**REQUIRED WORK:**
Filter the listing down to the lines containing the word "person".

**EXCERPTED DATA:**
--- --- ---

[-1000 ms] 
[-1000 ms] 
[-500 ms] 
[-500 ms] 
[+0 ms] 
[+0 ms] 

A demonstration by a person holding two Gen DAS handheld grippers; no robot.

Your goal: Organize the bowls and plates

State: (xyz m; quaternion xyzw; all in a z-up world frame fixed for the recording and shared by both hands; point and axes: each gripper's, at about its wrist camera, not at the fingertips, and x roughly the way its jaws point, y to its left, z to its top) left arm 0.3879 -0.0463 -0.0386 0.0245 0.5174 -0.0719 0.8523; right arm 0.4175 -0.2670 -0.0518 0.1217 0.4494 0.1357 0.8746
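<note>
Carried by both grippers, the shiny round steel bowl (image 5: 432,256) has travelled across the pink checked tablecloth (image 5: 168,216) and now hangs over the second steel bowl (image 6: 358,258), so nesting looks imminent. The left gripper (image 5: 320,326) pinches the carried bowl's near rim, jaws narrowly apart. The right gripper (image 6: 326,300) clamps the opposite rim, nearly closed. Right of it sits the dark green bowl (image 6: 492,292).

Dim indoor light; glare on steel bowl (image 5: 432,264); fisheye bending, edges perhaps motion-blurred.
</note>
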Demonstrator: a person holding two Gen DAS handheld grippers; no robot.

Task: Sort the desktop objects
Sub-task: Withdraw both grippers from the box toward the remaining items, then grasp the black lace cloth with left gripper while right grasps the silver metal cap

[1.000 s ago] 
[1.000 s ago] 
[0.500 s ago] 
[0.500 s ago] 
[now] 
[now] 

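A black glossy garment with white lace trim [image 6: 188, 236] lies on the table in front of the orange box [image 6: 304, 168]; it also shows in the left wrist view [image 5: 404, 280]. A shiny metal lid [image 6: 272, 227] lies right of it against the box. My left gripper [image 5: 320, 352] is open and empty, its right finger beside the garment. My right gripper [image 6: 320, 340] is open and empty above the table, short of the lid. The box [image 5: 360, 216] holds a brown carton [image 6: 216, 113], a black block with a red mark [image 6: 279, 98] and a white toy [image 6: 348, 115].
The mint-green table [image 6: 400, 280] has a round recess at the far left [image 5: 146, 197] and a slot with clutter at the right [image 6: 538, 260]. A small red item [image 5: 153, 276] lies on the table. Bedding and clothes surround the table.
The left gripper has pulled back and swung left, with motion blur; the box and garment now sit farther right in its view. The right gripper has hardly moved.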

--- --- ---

**TASK ANSWER:**
A demonstration by a person holding two Gen DAS handheld grippers; no robot.
Demonstrator: a person holding two Gen DAS handheld grippers; no robot.

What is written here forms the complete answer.